Diabetes Companion App for Adults With Diabetes and Their Carers

Diabetes Mellitus, Type 2 Clinical Trial

Official title:
Conversational Agent for Supporting People With Type 2 Diabetes and Their Carers

Clinical Trial Details — Status: Recruiting

Administrative data
NCT number NCT05535842
Other study ID # NanyangTU_GLOW
Secondary ID
Status Recruiting
Phase N/A
First received
Last updated
Start date November 28, 2022
Est. completion date September 30, 2023

Study information
Verified date March 2023
Source Nanyang Technological University
Contact Josip Car, MD PhD
Phone (65) 6592 3960
Email cephas_lkcmedicine@ntu.edu.sg
Is FDA regulated No
Health authority
Study type Interventional

Clinical Trial Summary

Diabetes self-management support, education, and training are increasingly being delivered through digital technology such as mobile phones. This protocol aims to evaluate the effectiveness of GLOW, a diabetes companion app with a conversational agent.

Description:

Adopting a healthier lifestyle and disease self-management skills is critical to reducing the risk of diabetes-related complications.
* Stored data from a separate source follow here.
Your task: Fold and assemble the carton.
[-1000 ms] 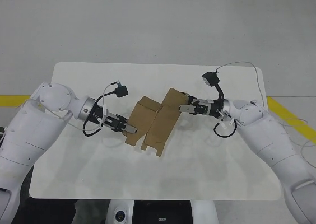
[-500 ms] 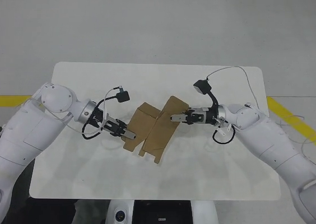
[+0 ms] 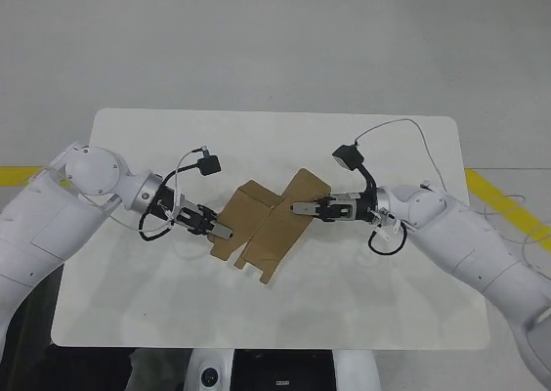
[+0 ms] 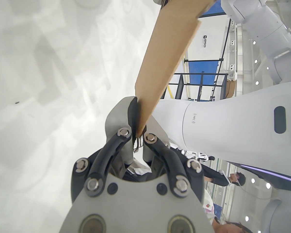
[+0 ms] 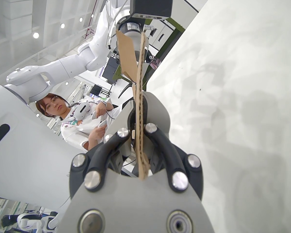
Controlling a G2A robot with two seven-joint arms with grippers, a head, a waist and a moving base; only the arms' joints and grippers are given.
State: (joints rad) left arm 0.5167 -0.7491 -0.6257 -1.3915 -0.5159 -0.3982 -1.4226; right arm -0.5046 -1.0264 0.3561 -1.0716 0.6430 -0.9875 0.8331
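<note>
You are holding the flattened carton (image 3: 268,227) over the middle of the white table (image 3: 383,293), stretched between both arms. Your left gripper (image 3: 223,234) is pinching one corner tightly. Your right gripper (image 3: 298,208) is clamping the opposite edge, with cardboard sitting deep between its closed fingers.

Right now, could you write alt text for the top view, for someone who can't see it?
A flattened brown carton is held over a white table, the robot's left claw and right claw clamped on opposite edges.
</note>
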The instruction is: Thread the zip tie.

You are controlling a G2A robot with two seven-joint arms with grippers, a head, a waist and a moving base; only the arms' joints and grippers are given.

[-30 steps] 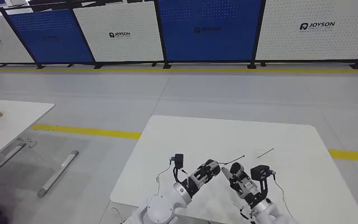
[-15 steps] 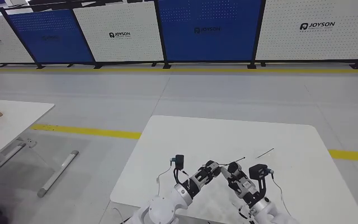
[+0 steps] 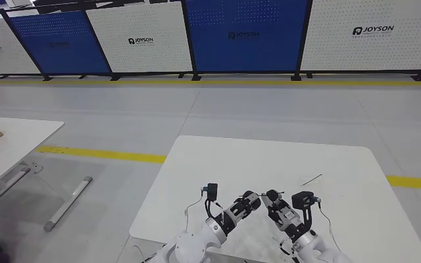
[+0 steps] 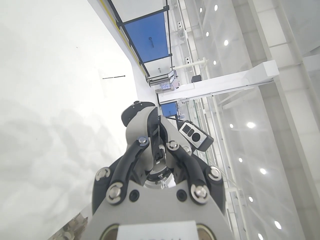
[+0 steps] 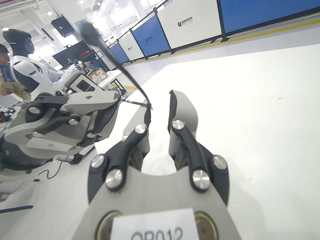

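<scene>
My left gripper (image 4: 151, 116) is shut on a thin black zip tie (image 4: 156, 136), whose strap runs between its pads. In the right wrist view the same zip tie (image 5: 125, 72) leaves the left gripper (image 5: 113, 99), reaches one fingertip (image 5: 148, 112) of my right gripper (image 5: 161, 101), bends there and rises toward the camera. The right gripper stands open, and bare table shows between its fingers. From above, the left gripper (image 3: 250, 199) and the right gripper (image 3: 271, 197) sit close together, just above the table's near edge.
A second black zip tie (image 3: 312, 179) lies loose on the white table (image 3: 263, 158), beyond the right gripper, also seen as a zip tie (image 4: 113, 77) from the left wrist. Wide bare tabletop stretches behind both grippers.
The two grippers have drawn closer together. The held zip tie's free end, which pointed out over the table to the far right, now bends up at the right gripper's fingertip.
</scene>
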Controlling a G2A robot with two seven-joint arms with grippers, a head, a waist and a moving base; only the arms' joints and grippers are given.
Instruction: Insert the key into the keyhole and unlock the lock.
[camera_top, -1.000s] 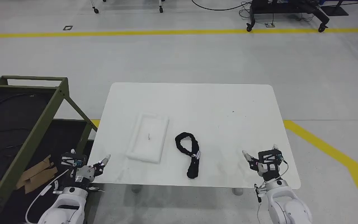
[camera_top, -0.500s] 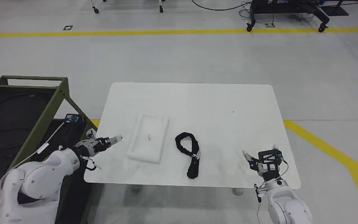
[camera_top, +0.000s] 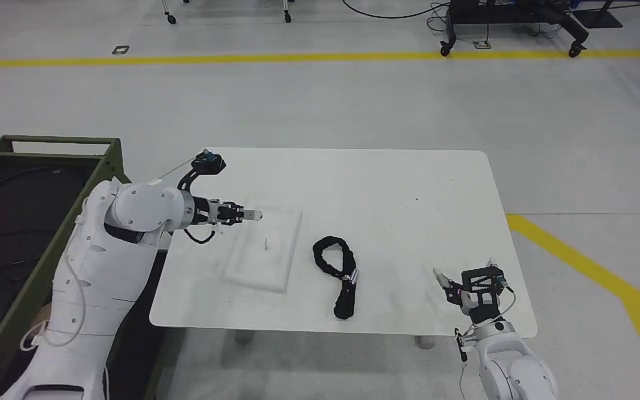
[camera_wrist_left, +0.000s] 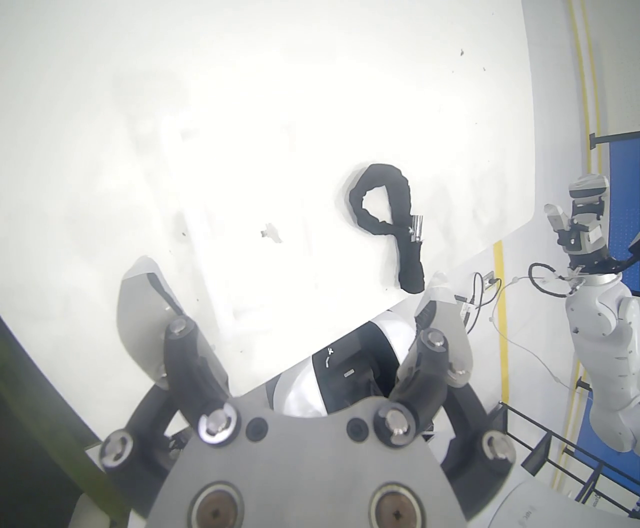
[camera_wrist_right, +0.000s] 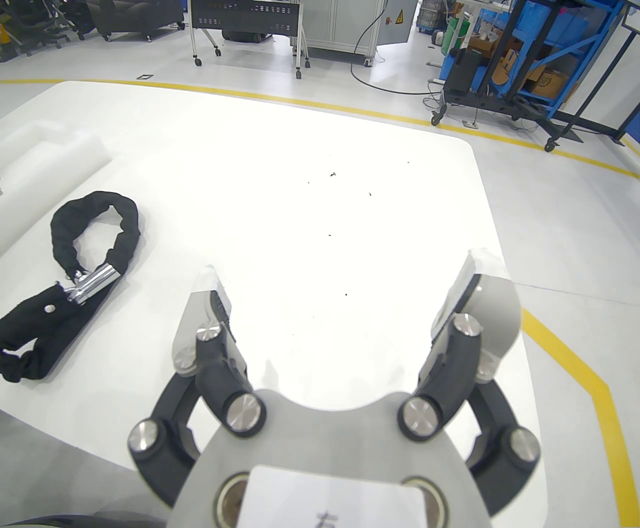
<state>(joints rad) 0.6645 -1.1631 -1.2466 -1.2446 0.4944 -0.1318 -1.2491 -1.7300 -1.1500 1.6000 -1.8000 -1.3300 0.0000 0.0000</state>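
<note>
Over the shallow white foam tray's edge, the left gripper hovers wide open and empty; the small silver key lies inside the tray, with the black fabric-sleeved chain lock nearby. Fetching the key seems to be the step in hand: the next move calls for descending and pinching precisely. The right gripper sits wide open too

Lock — black cloth sleeve, shiny metal barrel.

The key is a mere speck in the foam tray from the top, and in the left wrist view a small pale shape, perhaps lying flat, its teeth too small to tell. The chain lock has a black sleeve hiding its links; the keyhole in its metal cylinder cannot be made out. The tray runs off the right wrist view's edge.
</note>
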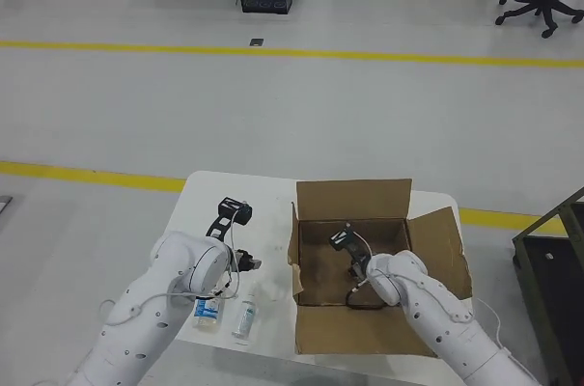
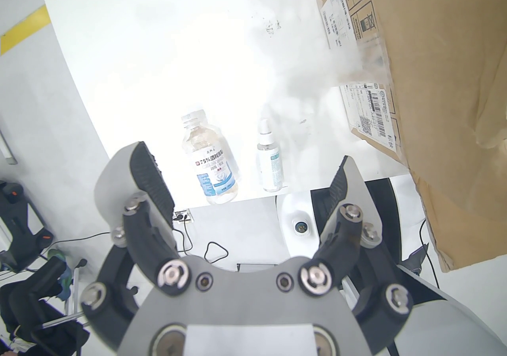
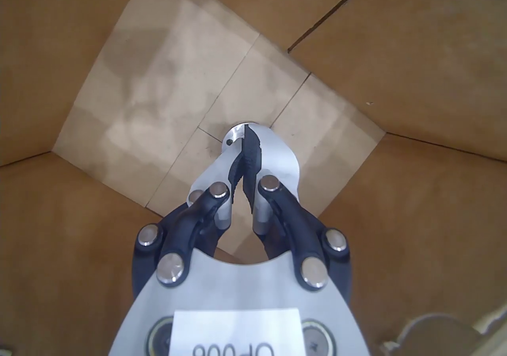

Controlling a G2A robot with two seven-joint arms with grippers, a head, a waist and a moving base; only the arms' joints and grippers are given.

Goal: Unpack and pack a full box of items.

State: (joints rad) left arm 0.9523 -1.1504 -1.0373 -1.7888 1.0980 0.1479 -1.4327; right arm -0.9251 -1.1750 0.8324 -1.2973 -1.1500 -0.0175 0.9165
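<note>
The cardboard box [image 1: 436, 251] stands on the right half of the white bench [image 2: 158, 36] with its flaps folded outward, which leaves the mouth free for an arm to go straight down. The right tool [image 3: 244, 151] hangs low inside it, pads pressed together on nothing. The floor showing around it is bare, so the unpacking looks done or nearly so. The four walls stand close around that arm, so the only room to move is upward. Left of the box, a large clear bottle [image 2: 210, 163] and a small spray bottle [image 2: 270, 163] lie side by side, apart from each other, their bases close to the bench's near edge, where a nudge toward the robot could push them off. The left tool [image 2: 243, 159] hovers over open bench farther back, spread wide and empty. That stance probably suits taking a bottle next, and the bench beyond them is free for an approach.
</note>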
Internationally, and in Singapore, the majority of people with diabetes report not having received structured diabetes education, while others have the knowledge and fail to apply it in their daily lives. Key self-management behaviours recommended by the American Association of Diabetes Educators include physical activity, healthy diet, blood glucose monitoring, and medication adherence, but equally important is healthy coping to maintain a positive attitude toward diabetes management. Life-long patient education and continuous empowerment are paramount to successful self-management in people with diabetes, as recommended by evidence-based diabetes management guidelines. In addition to patients, their informal carers often play an important role in the management of diabetes. As such, diabetes education for informal carers is essential to achieve the best possible diabetes outcomes in the patient. There are hundreds of diabetes apps available for the public to download and use, but few are rigorously evaluated for clinically meaningful outcomes. We designed GLOW, a diabetes companion app with a conversational agent, to support people with diabetes and their carers with self-management and knowledge.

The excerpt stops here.